Project 1 400-word draft
Sherry Turkle, a world-renowned researcher from Massachusetts Institute of Technology, wrote her book, The Empathy Diaries, a work about how our relationship with technology has begun to affect our communication with each other and ourselves. Through her experience and conversations with teachers and parents she brings to us the topic of how the internet has begun to stunt children’s growth of empathy and has disconnected us from society. While I believe that the internet has negatively affected us and children in how we interact in society I also believe that the internet has also handed us the ability to connect with a diverse group of people all over the world. Access to the internet can be a great tool for being able to put yourself in other people’s shoes and learn of other’s experiences that you may not be able to with solely conversing with people in your local community.

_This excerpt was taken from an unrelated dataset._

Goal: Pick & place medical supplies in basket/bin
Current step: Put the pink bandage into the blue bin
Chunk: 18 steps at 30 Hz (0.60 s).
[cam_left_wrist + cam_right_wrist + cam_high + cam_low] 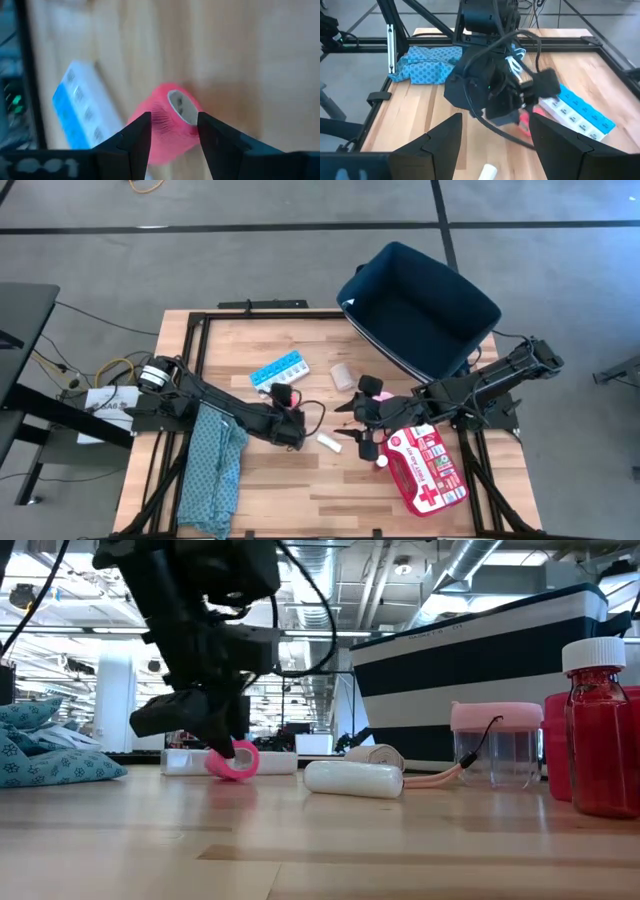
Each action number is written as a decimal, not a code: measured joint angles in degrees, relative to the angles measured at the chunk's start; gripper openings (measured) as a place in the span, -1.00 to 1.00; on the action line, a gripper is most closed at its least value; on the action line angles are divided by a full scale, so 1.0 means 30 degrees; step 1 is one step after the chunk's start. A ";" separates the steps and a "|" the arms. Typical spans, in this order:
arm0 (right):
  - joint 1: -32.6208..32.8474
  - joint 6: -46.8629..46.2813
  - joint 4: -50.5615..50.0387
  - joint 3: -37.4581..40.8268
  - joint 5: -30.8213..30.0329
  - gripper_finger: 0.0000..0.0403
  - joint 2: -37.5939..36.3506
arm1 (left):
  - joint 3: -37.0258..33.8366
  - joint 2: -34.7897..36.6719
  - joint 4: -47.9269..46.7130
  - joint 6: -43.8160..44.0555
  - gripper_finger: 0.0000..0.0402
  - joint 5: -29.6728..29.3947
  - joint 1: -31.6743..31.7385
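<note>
Two arms meet near the middle of the desk (300,510) in the high view. The left gripper (288,402) sits over the pink tape roll (281,393), just beside the pill organizer (279,371). The right gripper (352,438) waits near the white stick (329,443), with the first aid pouch (428,471) close behind it on the right. The navy bin (418,305) stands tilted at the far right corner, and the beige bandage roll (342,375) lies between it and the tape. A teal cloth (212,470) covers the left side.

From the low view, the left gripper (215,735) hangs right at the tape roll (233,760), which rests on the desk on its rim. The stick (353,779) lies nearer the camera and the bandage roll (375,755) behind it.

The left wrist view shows that arm's fingers (137,140) parted, one on each side of the tape roll (167,122), not yet pressing it; the organizer (80,112) lies just beside.

Across the desk, the right wrist view shows its own fingers (442,142) spread with nothing between them, facing the left arm and the organizer (580,115).

The roll looks light, soft and slightly tacky, so a squeeze across its curved sides should hold, though it may flatten a little. Open desk lies between it and the bin; the right arm and the bin's raised rim are what the carry would have to clear.
</note>
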<state>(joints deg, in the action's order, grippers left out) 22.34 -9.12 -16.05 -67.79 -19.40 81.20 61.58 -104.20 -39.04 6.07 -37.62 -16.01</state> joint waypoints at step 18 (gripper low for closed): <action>0.0047 -0.0506 -0.0080 0.0000 0.0007 0.10 0.0003 | -0.0286 0.0000 -0.2642 0.4574 -0.25 -0.2895 -0.1036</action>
<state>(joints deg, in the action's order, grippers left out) 22.48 -10.63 -16.29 -67.79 -19.38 81.21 60.72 -104.20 -46.97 19.79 -46.30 -19.12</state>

As Turkle has pointed out in her book there are numerous negatives that come from the internet mainly relating to children. While interviewing teachers from Holbrooke middle school she came to find out that many of the kids are struggling with empathy. One teacher noted an encounter she had with a middle schooler, “She couldn’t read the signals that the other student was hurt. These kids aren’t cruel. But they aren’t emotionally developed.” (345). The teacher is genuinely worried about their students based off of this comment. The little girl had excluded another child from playing with her and she was unable to recognize that the girl she excluded was upset; not because she enjoyed hurting the little girl but because she genuinely did not understand what she was doing was wrong. Turkle later goes on to relate this behavior to the fact that with the introduction of technology children have begun to understand each other less and less. They aren’t listening and relating as deeply as kids have in the past. The lack of empathy comes from a lack of personal interactions. With this I can agree, kids 12 and younger having access to the internet the way they do mainly in the form of a Phone is negatively affecting them in various ways. You can see the path that leads to children being emotionally stunted starting with being introduced to the internet. This lack of connection that children developed in middle school from the overuse and early access to phones will end up carrying over to their teenage and adult lives.

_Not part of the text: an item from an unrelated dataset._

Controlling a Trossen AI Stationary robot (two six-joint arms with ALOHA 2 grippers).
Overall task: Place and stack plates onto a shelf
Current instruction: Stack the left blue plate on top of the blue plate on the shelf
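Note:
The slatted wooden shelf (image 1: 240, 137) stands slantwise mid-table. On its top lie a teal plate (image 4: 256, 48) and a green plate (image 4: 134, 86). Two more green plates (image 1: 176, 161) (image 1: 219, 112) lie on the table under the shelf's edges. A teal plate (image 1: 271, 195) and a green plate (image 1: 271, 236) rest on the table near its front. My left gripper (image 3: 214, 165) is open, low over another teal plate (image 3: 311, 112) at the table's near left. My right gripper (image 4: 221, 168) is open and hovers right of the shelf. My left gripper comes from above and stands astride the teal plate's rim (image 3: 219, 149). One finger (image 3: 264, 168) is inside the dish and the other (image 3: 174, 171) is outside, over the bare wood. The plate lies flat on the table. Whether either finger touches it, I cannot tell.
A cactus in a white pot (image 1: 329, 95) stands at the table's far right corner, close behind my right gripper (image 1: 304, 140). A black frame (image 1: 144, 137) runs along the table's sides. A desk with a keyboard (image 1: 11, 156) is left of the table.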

The alternate side to this conversation is that when online you are able to find like-minded people much easier. Turkle touches on this slightly in her book, “Political debates are sparked, and social movements mobilize on websites.” (349). Here Turkle is explaining some of the communities you can find on the internet. Throughout her book Turkle fails to point out how people are able to find more stimulating conversation on the internet than in real life. Sometimes it can be hard to find and meet people who share similar views or interests as you but with one search on social media you can easily find an entire community of people who share your exact interests. And in these spaces’ conversations flow more easily because you all collectively have something to talk about, in which these conversations may branch out to other topics. While reading Turkle’s book I felt as though she only focused on kids playing online games and texting at the dinner table. And while I understand how she mentioned, “We like to hear these positive stories because they do not discourage us in our pursuit of the new.” (349). Essentially telling us that we only like to see the positive side of things to ignore the bad and real problems. But I feel like she missed a critical part in trying to solve the problem she is presenting to our faces.

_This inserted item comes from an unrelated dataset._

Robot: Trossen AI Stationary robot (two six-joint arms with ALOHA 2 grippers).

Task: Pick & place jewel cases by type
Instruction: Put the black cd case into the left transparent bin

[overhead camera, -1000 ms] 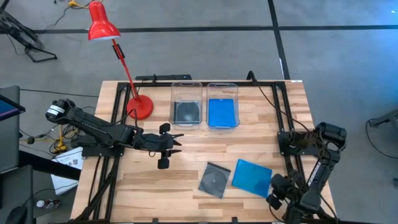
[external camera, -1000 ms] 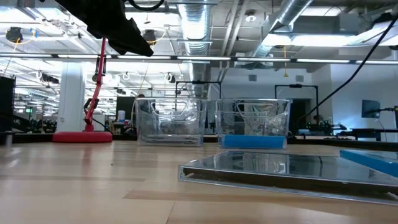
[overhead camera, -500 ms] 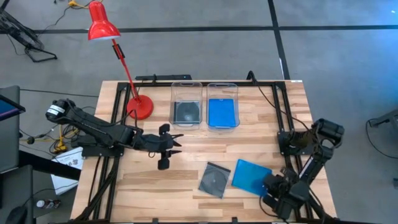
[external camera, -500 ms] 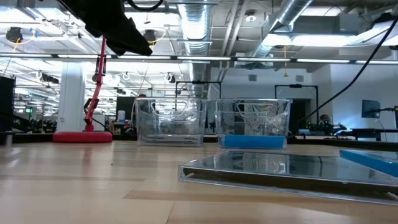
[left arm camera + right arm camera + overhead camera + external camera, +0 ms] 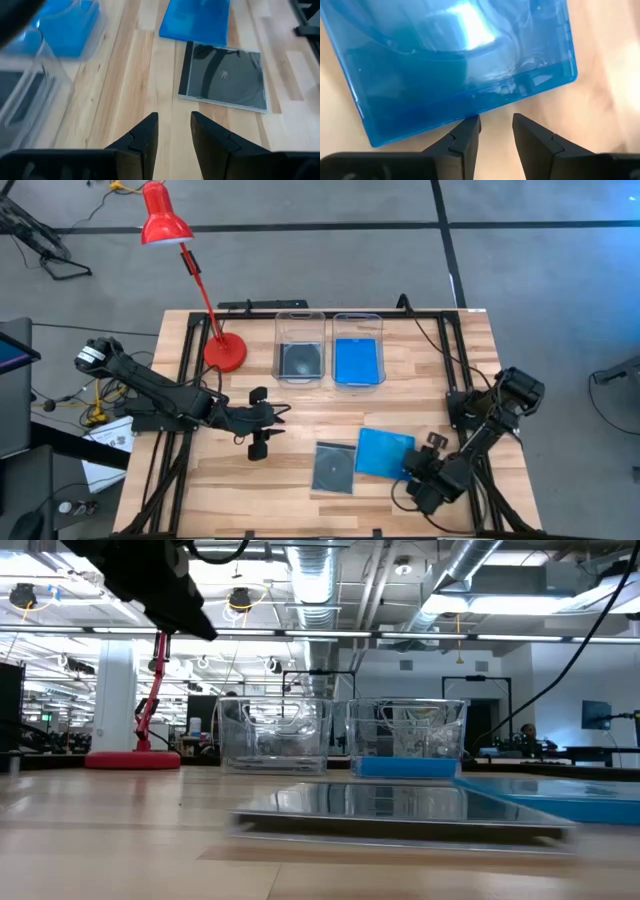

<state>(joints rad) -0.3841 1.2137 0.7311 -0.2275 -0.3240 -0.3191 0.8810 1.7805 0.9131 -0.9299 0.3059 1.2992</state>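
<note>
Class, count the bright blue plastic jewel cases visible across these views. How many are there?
2: one bright blue jewel case lies on the wooden table; another sits in the right clear bin. More may be stacked beneath it.

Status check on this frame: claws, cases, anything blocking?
Right claw open, empty, at the loose blue case's edge. Left claw open, empty, above bare table. Clear case touches the blue one. Nothing blocking.

One camera is looking straight down on the table (image 5: 250, 480); another is peering level across it. Both wrist cameras are sharing the blue case (image 5: 455, 60), close up.
</note>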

What Turkle should have also included in this book was how we can effectively use technology and the internet to have better conversations. Not everyone has someone they can just turn to daily and have a real meaningful conversation. While I agree that if you have someone who you are around regularly you should do your best to have uninterrupted and offline conversations within order to improve our empathy and understanding of ourselves and others. Turkle brings up the, “talking cure” multiple times in her book. And what she fails to mention is that the talking does not have to be solely in person, face-to-face. I think that trying to strike up significant conversations online is not only beneficial for Turkle’s “talking cure” but to also help your future self when online conversations become a skill you may need. I don’t think. that we should see the internet as a barrier in front of worthwhile conversations and empathy but more of a bridge connecting us to a wider scope of conversations to be had.